"DROIT CIVIL - Habitations légères de loisirs : meubles ou immeubles ?", par Frédéric MOUSTROU, Avocat à Périgueux

Un mandataire liquidateur d’une société exploitante d’un parc de loisirs avait considéré que des chalets démontables constituaient des biens meubles dont la cession devait être poursuivie conformément aux dispositions de l’article L. 642-19 du Code de commerce.

Il avait ainsi obtenu une Ordonnance du Juge-commissaire à la liquidation judiciaire de ladite société en autorisant la vente.

La question se posait de savoir s’il en résultait, implicitement, que le produit de leur cession serait exclu du règlement de la créance garantie par une inscription hypothécaire affectant les parcelles sur lesquelles avaient été édifiées ces habitations légères de loisirs.

Suivant arrêt daté du 7 novembre 2016, la deuxième Chambre civile de la Cour d’appel de Bordeaux (N° de rôle : 16/00150) retient que les 48 chalets litigieux constituent des immeubles ne pouvant être vendus qu’avec les parcelles sur lesquelles ils ont été édifiés et que le prix de leur cession doit être inclus dans la garantie hypothécaire affectant le fonds.

La Cour d’appel de Bordeaux a jugé que les chalets constituaient des immeubles par destination en considération des éléments suivants :

- « la propriétaire avait clairement la volonté d'en faire des immeubles par destination »,

- «les chalets participent depuis l'origine à la fonction de production de l'immeuble et sont nécessaires à son exploitation. Ils en constituent l'un des éléments essentiels et présentent, dans le cadre de l'exploitation commerciale pour laquelle le site a été spécialement aménagé, un lien d'affectation particulier qui se fonde sur leur particulière adéquation à l'activité du centre de loisir dont ils font partie intégrante. A ce titre, ils constituent les accessoires du bien principal au service et à l'exploitation duquel ils sont directement affectés. »

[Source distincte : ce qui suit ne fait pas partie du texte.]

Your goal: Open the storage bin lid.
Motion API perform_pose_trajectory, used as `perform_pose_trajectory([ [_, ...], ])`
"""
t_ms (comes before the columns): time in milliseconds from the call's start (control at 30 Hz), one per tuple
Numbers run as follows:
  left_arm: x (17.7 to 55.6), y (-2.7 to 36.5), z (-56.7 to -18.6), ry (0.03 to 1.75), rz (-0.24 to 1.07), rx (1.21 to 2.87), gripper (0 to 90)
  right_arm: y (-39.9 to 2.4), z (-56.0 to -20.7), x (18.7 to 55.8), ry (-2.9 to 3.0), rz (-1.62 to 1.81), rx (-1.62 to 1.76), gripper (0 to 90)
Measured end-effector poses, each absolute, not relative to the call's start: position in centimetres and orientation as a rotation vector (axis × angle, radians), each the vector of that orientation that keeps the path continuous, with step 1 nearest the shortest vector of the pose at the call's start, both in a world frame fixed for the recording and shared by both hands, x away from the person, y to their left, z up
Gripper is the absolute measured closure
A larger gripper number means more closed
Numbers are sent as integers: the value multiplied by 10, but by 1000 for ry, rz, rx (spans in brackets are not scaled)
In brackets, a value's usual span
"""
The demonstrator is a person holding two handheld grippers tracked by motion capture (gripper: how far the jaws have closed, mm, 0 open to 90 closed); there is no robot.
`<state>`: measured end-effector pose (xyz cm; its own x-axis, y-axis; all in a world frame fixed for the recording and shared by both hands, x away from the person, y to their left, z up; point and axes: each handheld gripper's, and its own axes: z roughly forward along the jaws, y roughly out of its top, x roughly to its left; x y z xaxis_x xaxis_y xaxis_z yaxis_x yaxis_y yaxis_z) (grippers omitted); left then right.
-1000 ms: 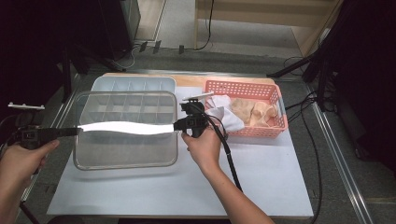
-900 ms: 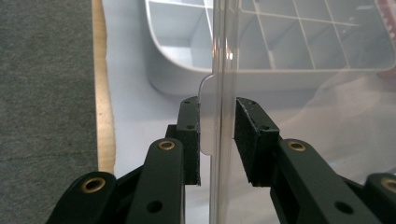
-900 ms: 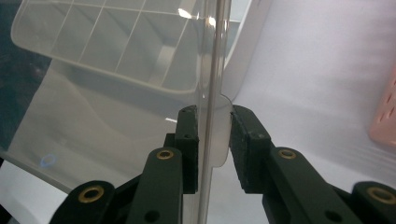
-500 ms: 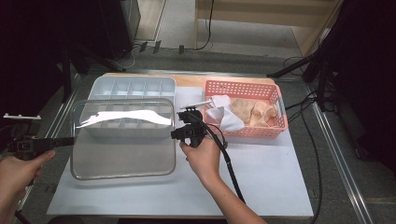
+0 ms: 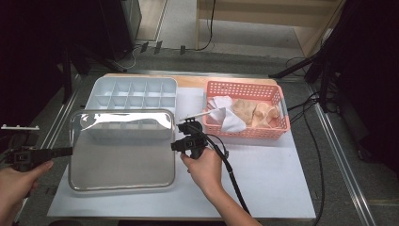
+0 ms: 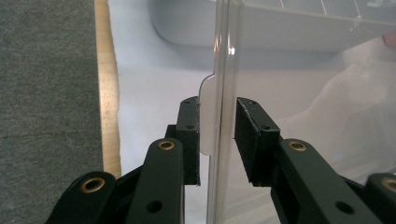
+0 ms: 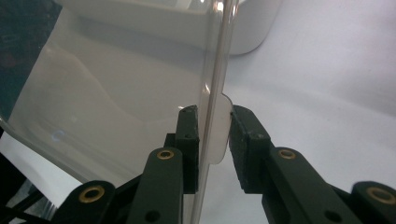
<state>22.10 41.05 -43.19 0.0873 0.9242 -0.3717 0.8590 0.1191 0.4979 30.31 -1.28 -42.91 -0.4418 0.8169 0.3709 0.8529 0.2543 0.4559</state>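
Here both grippers, left gripper (image 5: 63,151) and right gripper (image 5: 178,145), have their jaws clamped on the clear lid's (image 5: 122,150) side tabs, so uneven lowering could twist it free.

The clear plastic lid (image 5: 122,155) is veiling the near compartments of the pale blue divided organizer tray (image 5: 131,94) at the bench's far left, and glare is washing out its far edge. In the pink plastic basket (image 5: 244,110), the white and tan bundles are too blurred to identify. The picture's left edge is cutting off the left hand (image 5: 16,181). In the left gripper view, the lid is running out of frame above and below.
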Motion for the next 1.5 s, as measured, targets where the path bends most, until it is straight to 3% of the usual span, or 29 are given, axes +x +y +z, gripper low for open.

- ils ont été attachés à perpétuelle demeure au fonds, ce qui résulte de leurs modalités d’édification, étant « alimentés en électricité et dotés d'installations sanitaires et de chauffage », «posés sur des longrines en ciment enterrées, et équipés d'arrivées d'eau sanitaire souterraines et de canalisation des eaux usées », « les longrines sont fixées sur des pylônes en béton », « des travaux de fondation et d'ancrage spécifiques ont été réalisés sur préconisations de l'architecte après une étude de sol et un relevé topographique », « leur dépose nécessiterait davantage que de simples travaux de désolidarisation et qu'ils ne peuvent être démontés sans dommage», ainsi qu’en atteste le coût de l'opération, dont le montant (près de 350.000 €) atteste de l'ampleur de la tâche.

Elle retient, au visa des articles 524 et 525 du Code civil, que « les chalets, placés par le propriétaire du fonds pour le service et l'exploitation du fonds auquel ils sont attachés à perpétuelle demeure, peuvent recevoir la qualification d'immeubles par destination » et en déduit que :

- ils ne doivent pas être inclus dans la vente aux enchères publiques des biens mobiliers inventoriés dépendant de la liquidation judiciaire ouverte à l'encontre de la société débitrice, leur cession devant être poursuivie conformément aux dispositions de l’article L.642-18 du code de commerce, et non à celles de l’article L. 642-19 du code de commerce,

- ils sont inclus dans l’assiette des garanties hypothécaires du créancier, conformément à l’article 2397 du code civil, leur prix de vente devant être affecté au règlement privilégié de ses créances.